What is needed is an exact repetition of the lines from the first one in the data through the line with "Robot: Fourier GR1", with no pictures.

#####

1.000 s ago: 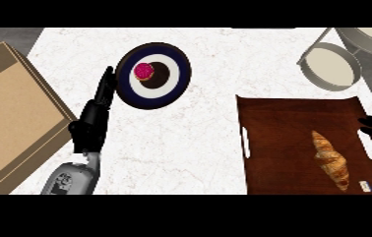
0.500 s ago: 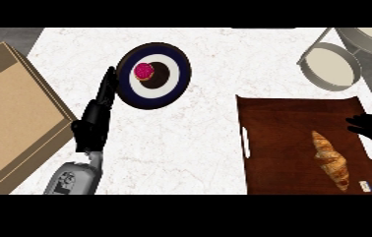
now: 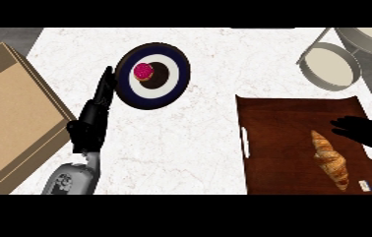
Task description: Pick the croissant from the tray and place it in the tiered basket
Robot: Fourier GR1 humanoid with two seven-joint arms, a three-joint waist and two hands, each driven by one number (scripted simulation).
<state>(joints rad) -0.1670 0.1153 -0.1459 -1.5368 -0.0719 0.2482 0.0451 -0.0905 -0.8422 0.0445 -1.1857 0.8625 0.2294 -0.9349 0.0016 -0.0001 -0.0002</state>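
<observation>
A golden croissant [image 3: 330,157] lies lengthwise on the dark brown tray [image 3: 280,142] at the lower right. My right hand [image 3: 355,129] enters from the right edge just above and right of the croissant, fingers spread, apart from it. The tiered basket [image 3: 330,66], grey-rimmed with a pale inside, stands at the top right beyond the tray. My left hand [image 3: 91,118] rests on the counter at the left with straight fingers pointing up, holding nothing.
A dark blue and white plate [image 3: 172,81] with a pink-topped cake [image 3: 144,72] sits just right of the left hand's fingertips. A tan wooden board [image 3: 22,118] lies along the left edge. A small white tag [image 3: 362,184] sits at the tray's lower right.
My right hand has come further into view from the right edge, moving left over the tray toward the croissant. The left hand has stayed still.
</observation>
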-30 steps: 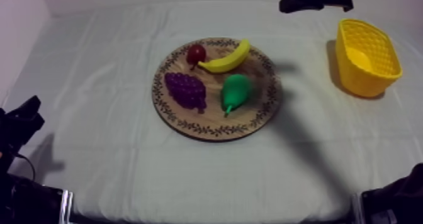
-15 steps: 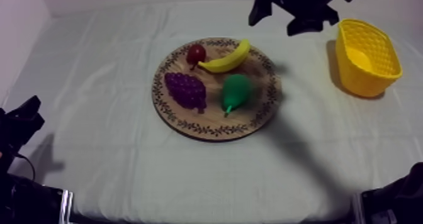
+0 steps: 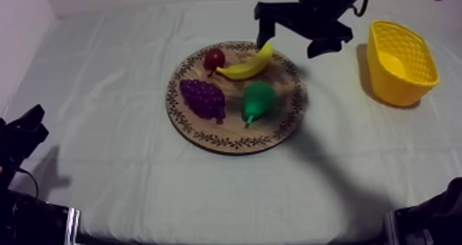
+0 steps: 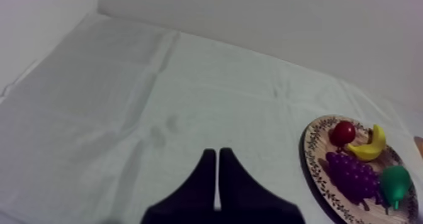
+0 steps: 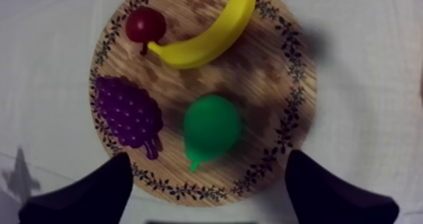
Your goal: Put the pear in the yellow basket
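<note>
The green pear (image 3: 258, 100) lies on the right half of the round wooden board (image 3: 206, 141), stem toward the table's front. My right gripper (image 3: 287, 45) hangs open above the board's far rim, over the banana's end. Seen from the right wrist, the pear (image 5: 212, 127) lies below and between the wide-spread fingers (image 5: 94, 192), which hold nothing. The yellow basket (image 3: 402, 62) stands at the far right of the table. My left gripper (image 3: 24, 127) rests low at the left, and its fingers (image 4: 217, 170) lie together as a narrow wedge.
Also on the board are a banana (image 3: 247, 63), a small red fruit (image 3: 214, 58) and a bunch of purple grapes (image 3: 203, 98). The grapes (image 5: 126, 113) lie close to the pear's left. Bare cloth separates the board from the basket.
My right arm has come in from the upper right, moving left and down over the board's far rim. Its fingers have spread from shut to wide open. The left arm has not moved.
</note>
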You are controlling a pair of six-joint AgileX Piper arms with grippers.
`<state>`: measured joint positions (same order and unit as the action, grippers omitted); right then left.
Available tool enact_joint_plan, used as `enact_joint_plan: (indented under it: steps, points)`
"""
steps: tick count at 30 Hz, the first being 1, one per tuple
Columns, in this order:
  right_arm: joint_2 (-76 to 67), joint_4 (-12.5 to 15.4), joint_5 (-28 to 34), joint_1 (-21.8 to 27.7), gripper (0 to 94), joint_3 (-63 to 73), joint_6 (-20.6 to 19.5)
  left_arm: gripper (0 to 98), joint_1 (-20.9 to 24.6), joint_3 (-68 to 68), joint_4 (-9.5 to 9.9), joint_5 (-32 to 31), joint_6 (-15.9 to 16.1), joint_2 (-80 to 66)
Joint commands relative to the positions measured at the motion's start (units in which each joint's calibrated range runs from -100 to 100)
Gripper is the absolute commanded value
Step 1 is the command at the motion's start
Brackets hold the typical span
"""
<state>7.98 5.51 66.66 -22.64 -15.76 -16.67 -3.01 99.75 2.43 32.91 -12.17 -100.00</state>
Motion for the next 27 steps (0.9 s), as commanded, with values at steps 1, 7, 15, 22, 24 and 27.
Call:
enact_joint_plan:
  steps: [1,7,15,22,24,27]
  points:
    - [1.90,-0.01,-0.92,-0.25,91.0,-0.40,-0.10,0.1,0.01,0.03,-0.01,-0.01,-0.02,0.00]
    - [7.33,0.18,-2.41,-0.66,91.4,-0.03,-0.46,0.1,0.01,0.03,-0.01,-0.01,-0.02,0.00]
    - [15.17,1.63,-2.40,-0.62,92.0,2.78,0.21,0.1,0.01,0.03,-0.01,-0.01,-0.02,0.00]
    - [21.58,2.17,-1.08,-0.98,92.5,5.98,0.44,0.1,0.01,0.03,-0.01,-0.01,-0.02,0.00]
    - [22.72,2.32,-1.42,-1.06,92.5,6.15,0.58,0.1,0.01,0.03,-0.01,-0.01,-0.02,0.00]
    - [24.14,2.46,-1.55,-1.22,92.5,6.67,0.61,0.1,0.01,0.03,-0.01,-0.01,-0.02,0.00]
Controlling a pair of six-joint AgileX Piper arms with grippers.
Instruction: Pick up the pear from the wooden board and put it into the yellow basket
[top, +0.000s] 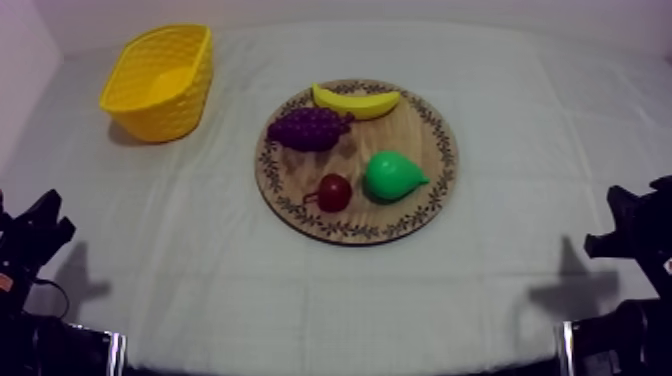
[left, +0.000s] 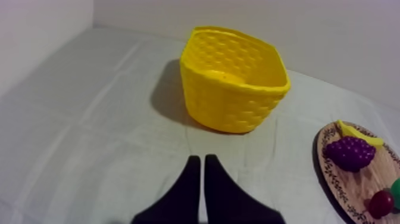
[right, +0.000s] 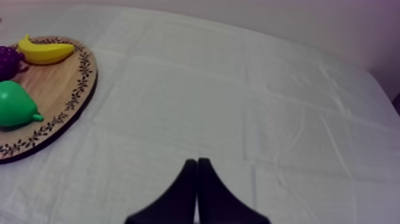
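Lying on the round wooden board (top: 441, 150), the green pear (top: 393, 176) is on the side nearer to my right arm, just beside the small red fruit (top: 334, 192). The grapes (top: 310, 128) and the banana (top: 356, 101) are on the far part of the same board, close to each other. The yellow basket (top: 175, 108) stands upright on the cloth (top: 520, 280) at the far left, well apart from the board. My left gripper (left: 202, 159) is low over the cloth in front of the basket, its fingers pressed together in a narrow wedge, holding nothing. My right gripper (right: 196, 162) is over the cloth beside the board, its fingers also together.
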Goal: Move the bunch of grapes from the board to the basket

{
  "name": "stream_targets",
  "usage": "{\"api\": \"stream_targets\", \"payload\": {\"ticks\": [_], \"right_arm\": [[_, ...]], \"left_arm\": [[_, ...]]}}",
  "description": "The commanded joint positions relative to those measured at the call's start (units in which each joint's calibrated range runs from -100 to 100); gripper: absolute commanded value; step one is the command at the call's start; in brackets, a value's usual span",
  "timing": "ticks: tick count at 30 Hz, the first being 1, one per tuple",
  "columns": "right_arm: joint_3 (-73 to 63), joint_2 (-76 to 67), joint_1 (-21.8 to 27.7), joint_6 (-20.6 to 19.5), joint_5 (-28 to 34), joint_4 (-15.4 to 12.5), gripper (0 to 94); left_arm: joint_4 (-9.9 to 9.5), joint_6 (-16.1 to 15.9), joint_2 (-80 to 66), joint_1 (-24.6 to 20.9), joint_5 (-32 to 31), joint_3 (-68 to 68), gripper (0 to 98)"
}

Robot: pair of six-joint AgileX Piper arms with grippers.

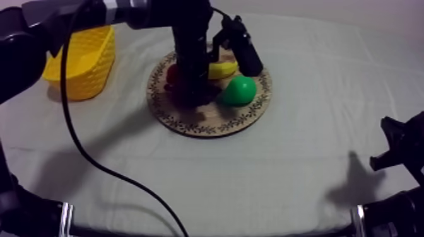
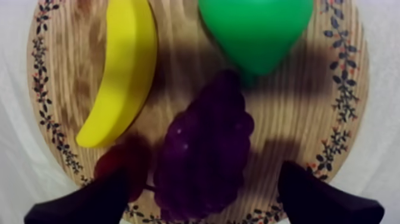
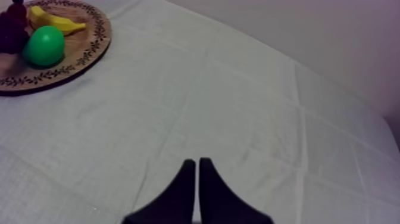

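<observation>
Purple and knobbly, the bunch of grapes [image 2: 205, 152] is lying flat on the wooden board [image 2: 297, 113], not yet lifted. Directly above it the left hand [image 2: 202, 179] is hanging with its fingers [image 2: 83, 202] spread wide. One finger is standing off each flank of the bunch, and neither is touching it.

Taking the top view as the clock face, the grapes are sitting toward the board's nine o'clock side. Their long axis is running roughly from three to nine: the narrow tip is pointing at the green pear [image 2: 256, 30] and the broad end is facing the rim. The fingers are lining up at about twelve and six of the bunch, so they are bracketing its short width, which looks like the right way round for a pinch.

The small red fruit [image 2: 128, 161] is crowding the grapes on the same side as one finger, touching or just beside them. That finger is likely to brush it on the way down. The banana [image 2: 122, 71] is lying farther off along the twelve o'clock edge.

The yellow basket [image 1: 85, 60] is waiting on the bench [image 1: 284, 183] between nine and ten o'clock from the board, on the left arm's own side. The right hand [image 3: 197, 173] is resting well apart at about four o'clock, its fingers pressed together on nothing, so the left arm is clearly the nearer one.
</observation>
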Motion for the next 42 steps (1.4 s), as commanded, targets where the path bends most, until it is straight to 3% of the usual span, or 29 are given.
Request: {"api": "stream_targets", "payload": {"ticks": [1,19,32,42], "right_arm": [[0.0,0.0,-0.01,-0.04,-0.01,-0.01,0.3],[0.0,0.0,-0.01,-0.04,-0.01,-0.01,0.3],[0.0,0.0,-0.01,-0.04,-0.01,-0.01,0.3],[0.0,0.0,-0.01,-0.04,-0.01,-0.01,0.3]], "left_arm": [[-0.18,0.07,0.86,-0.01,-0.01,-0.52,95.6],[-0.66,1.21,6.23,-0.85,0.21,-2.55,93.9],[-1.31,1.93,7.18,-0.74,-0.96,-3.01,55.9],[-1.42,2.39,3.61,-0.42,-2.4,-0.68,51.0]]}}
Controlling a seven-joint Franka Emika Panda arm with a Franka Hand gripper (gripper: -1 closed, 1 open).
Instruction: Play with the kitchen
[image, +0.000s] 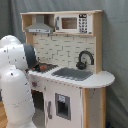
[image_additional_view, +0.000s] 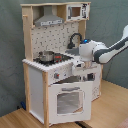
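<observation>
One kitchen (image_additional_view: 57, 65) fills the middle of both exterior views. In the second exterior view my claw (image_additional_view: 80, 64) hangs right of centre, at its front counter edge; grip state I cannot tell.

The kitchen (image_additional_view: 55, 75) looks made of white painted panels with light, matt wood edges, and its oven door (image_additional_view: 70, 100) has a clear window. The small pot (image_additional_view: 46, 56) shines like metal. The arm (image: 17, 80) has smooth, glossy white plastic shells.
</observation>
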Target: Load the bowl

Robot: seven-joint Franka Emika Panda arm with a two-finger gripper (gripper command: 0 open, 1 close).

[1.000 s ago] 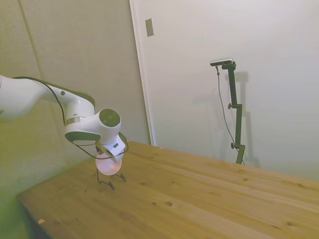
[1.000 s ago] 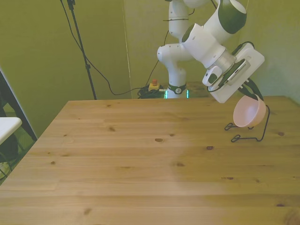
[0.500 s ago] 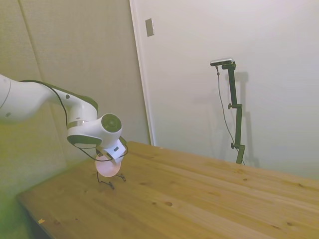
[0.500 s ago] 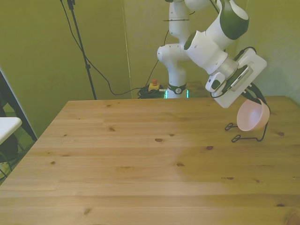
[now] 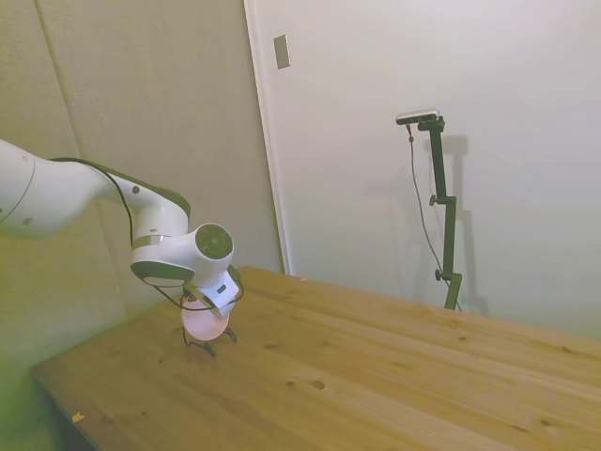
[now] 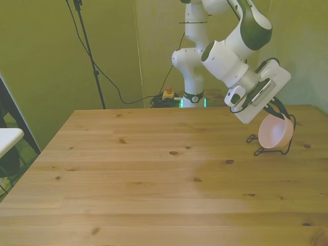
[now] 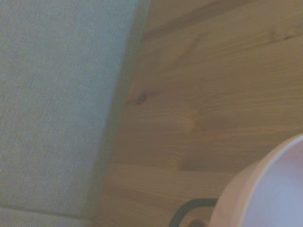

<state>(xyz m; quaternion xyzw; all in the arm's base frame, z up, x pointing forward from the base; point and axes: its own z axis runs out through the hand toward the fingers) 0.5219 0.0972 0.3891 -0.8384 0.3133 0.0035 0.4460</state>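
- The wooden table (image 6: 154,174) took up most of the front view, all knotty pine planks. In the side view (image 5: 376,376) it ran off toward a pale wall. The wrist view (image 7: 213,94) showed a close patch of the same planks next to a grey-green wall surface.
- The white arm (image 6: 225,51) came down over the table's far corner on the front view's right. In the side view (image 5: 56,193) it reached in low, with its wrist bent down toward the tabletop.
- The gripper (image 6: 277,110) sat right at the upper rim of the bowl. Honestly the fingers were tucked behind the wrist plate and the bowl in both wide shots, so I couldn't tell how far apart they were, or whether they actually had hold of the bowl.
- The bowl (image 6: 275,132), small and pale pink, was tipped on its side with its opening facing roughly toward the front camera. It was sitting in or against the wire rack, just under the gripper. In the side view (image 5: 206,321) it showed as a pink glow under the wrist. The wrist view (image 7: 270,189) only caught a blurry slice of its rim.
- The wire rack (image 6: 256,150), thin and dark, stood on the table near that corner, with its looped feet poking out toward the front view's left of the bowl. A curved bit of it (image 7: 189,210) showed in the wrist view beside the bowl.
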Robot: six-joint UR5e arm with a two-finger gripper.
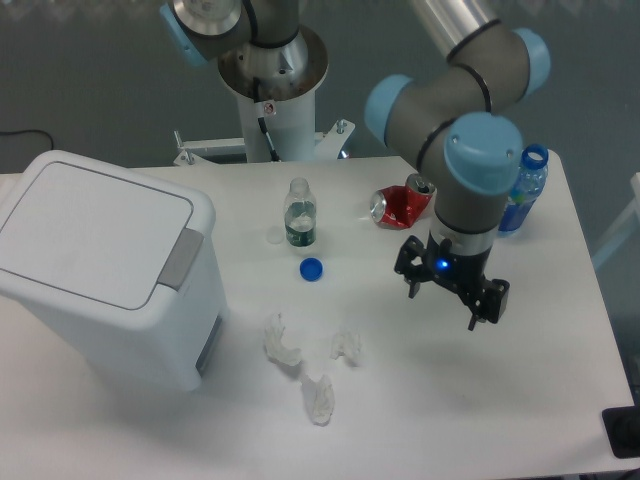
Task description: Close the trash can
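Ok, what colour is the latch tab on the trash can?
Grey, on the white trash can; the latch tab shows clearly in the fixed camera.

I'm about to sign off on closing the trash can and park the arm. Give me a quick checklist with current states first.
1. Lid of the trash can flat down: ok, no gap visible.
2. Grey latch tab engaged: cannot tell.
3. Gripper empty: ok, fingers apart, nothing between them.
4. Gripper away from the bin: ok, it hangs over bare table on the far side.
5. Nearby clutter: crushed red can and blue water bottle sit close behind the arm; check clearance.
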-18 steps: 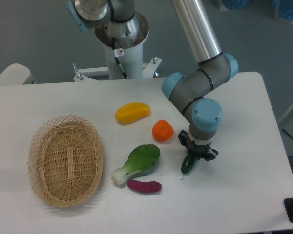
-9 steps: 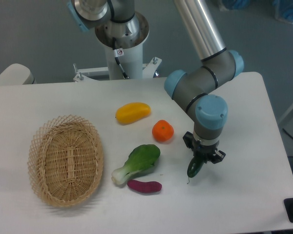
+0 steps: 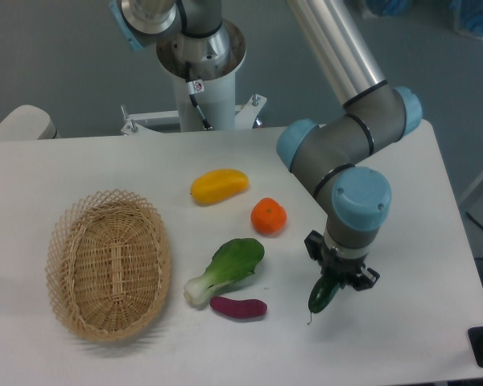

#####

ANSWER SPACE:
1.000 s ago: 
0.500 s ago: 
now: 
Task description: Pick the croissant from the tray and place it in the tiered basket
Robot: Fourier GR1 humanoid with two seven-joint arms, a three-joint waist and two hands, each driven by one number (scripted simulation).

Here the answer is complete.